--- START ---

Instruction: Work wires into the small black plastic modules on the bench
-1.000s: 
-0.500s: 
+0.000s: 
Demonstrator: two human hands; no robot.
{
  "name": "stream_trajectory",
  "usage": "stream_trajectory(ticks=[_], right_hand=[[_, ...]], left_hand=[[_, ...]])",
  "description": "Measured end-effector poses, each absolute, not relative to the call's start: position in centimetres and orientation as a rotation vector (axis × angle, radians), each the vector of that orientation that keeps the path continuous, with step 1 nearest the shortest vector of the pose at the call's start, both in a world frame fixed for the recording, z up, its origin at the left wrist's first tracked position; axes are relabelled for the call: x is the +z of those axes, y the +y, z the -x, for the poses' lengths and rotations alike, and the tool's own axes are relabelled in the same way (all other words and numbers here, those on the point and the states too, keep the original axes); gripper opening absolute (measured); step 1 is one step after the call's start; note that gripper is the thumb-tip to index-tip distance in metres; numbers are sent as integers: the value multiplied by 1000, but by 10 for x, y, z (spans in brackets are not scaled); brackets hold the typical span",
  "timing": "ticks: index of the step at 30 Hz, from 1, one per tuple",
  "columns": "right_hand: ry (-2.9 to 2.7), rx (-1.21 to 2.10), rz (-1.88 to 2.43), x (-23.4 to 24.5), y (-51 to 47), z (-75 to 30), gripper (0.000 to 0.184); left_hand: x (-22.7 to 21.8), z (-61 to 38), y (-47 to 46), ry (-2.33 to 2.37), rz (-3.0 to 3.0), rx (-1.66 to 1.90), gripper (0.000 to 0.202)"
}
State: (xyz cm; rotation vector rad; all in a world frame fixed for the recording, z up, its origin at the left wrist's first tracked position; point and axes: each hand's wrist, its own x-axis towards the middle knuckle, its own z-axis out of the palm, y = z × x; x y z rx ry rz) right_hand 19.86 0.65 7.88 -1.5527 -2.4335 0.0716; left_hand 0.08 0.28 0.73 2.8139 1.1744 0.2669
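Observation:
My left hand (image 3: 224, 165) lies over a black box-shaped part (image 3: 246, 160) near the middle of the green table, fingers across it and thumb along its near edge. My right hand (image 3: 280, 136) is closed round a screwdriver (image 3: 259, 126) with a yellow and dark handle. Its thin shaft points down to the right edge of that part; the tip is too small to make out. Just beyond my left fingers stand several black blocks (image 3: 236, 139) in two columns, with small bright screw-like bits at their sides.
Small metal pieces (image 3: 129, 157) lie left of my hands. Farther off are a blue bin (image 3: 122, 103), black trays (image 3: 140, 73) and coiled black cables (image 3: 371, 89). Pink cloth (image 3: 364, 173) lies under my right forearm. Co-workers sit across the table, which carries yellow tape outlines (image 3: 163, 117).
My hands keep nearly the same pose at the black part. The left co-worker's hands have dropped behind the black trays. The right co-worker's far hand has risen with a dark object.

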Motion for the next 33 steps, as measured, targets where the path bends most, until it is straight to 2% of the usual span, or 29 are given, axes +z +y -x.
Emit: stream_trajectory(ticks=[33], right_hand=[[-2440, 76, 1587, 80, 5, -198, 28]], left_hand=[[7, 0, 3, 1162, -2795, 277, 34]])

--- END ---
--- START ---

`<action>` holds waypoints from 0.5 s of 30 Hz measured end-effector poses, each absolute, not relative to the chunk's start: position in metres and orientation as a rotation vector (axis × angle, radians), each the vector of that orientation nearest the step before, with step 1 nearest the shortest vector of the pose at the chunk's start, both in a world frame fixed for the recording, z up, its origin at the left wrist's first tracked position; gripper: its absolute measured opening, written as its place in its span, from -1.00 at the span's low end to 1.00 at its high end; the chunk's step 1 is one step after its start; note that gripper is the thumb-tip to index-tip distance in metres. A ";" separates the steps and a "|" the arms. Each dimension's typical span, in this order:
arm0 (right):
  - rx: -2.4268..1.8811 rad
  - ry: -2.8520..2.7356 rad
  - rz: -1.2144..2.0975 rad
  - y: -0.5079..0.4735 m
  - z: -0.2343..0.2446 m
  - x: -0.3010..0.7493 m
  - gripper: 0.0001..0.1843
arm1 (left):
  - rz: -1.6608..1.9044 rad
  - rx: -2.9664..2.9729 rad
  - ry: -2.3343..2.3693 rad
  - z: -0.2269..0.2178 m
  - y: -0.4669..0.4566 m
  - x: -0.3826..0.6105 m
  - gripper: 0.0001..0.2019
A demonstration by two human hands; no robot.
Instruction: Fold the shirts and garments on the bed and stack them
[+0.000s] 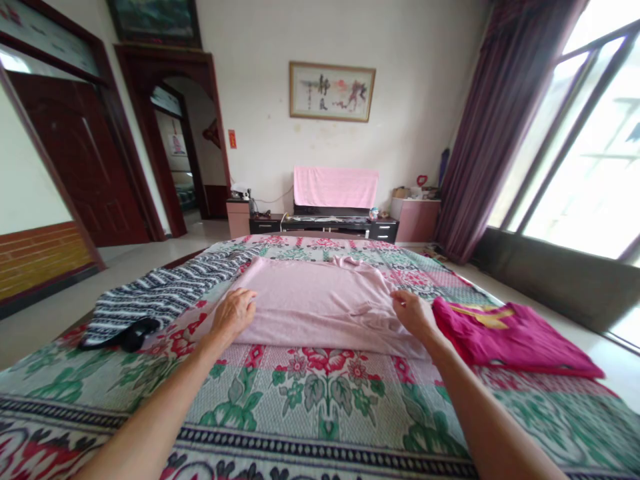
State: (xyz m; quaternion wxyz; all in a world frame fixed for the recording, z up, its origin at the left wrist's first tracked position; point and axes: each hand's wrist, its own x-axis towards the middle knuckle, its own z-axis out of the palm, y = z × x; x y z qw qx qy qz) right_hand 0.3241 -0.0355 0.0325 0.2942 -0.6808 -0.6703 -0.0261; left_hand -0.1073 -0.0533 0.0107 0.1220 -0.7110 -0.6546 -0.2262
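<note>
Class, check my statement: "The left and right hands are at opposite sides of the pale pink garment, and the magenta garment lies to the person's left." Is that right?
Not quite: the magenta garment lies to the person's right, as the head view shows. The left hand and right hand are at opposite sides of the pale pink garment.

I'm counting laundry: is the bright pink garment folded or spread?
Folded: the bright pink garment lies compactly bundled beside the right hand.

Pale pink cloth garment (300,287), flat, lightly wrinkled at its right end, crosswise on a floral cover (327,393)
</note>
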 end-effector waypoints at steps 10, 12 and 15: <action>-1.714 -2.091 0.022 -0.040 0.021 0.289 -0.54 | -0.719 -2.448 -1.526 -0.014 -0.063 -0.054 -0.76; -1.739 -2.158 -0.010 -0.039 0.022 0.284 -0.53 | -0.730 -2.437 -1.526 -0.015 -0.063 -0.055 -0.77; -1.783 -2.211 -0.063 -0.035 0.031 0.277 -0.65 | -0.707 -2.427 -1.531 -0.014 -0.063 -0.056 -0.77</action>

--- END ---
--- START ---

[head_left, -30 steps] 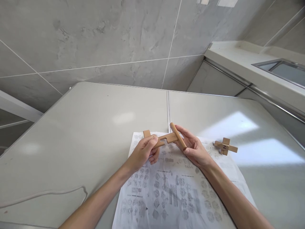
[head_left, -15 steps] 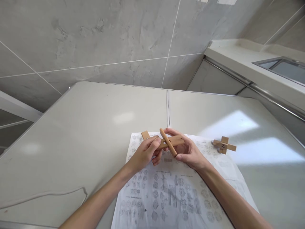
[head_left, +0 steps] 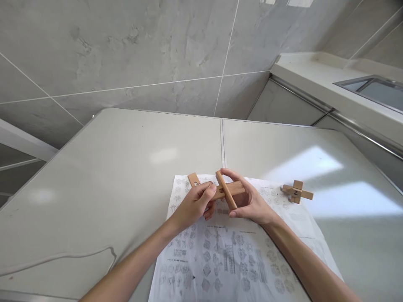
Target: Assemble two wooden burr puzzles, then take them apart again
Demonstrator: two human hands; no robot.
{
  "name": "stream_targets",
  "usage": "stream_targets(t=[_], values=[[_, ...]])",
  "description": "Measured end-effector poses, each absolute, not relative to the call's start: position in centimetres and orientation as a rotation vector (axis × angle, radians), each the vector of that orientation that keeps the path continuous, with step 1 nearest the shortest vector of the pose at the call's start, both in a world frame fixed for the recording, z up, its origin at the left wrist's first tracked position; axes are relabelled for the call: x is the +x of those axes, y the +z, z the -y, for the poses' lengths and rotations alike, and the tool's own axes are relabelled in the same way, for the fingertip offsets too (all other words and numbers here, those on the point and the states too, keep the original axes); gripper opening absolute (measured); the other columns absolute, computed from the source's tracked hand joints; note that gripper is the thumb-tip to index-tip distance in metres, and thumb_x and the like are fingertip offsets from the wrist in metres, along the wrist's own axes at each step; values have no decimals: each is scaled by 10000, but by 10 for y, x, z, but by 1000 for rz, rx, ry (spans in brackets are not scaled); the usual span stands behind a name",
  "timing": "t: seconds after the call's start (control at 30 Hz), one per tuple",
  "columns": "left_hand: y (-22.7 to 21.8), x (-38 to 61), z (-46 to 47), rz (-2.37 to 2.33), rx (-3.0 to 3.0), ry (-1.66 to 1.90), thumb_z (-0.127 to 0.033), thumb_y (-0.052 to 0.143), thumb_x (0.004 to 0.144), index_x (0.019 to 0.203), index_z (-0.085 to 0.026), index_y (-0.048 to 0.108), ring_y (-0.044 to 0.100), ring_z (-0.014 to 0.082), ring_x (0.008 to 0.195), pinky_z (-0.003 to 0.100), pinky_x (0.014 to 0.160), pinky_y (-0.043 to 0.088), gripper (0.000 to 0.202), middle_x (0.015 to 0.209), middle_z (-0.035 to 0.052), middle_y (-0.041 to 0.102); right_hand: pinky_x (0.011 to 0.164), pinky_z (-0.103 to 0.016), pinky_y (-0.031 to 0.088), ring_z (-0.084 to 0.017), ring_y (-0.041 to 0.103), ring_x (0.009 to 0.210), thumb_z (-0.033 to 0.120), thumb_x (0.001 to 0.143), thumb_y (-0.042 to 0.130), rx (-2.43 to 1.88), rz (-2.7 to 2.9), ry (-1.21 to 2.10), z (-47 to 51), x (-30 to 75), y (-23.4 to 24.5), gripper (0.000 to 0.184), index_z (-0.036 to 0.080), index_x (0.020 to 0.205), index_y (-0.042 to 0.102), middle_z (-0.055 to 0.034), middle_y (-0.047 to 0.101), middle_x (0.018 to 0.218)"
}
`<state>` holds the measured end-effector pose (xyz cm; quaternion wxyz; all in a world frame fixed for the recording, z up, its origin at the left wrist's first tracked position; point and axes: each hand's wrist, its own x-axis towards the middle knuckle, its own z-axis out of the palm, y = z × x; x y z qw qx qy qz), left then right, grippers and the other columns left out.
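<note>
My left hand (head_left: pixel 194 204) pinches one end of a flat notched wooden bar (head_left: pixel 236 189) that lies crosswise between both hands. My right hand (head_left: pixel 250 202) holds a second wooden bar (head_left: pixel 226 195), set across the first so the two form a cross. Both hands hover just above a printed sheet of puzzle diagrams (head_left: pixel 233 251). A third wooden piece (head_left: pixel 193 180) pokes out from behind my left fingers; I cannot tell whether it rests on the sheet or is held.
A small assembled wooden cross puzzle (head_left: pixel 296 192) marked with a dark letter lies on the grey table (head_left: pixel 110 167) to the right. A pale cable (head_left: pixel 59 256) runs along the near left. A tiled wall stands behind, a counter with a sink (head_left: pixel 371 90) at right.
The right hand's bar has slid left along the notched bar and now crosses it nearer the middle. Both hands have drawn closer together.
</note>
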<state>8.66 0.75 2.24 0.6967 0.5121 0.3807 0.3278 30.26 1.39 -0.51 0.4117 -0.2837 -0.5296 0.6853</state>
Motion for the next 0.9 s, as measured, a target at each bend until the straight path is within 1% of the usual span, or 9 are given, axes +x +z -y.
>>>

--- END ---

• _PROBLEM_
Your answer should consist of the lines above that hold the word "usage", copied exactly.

• _ANSWER SECTION_
  "usage": "stream_trajectory(ticks=[_], right_hand=[[_, ...]], left_hand=[[_, ...]])",
  "usage": "stream_targets(t=[_], values=[[_, ...]])",

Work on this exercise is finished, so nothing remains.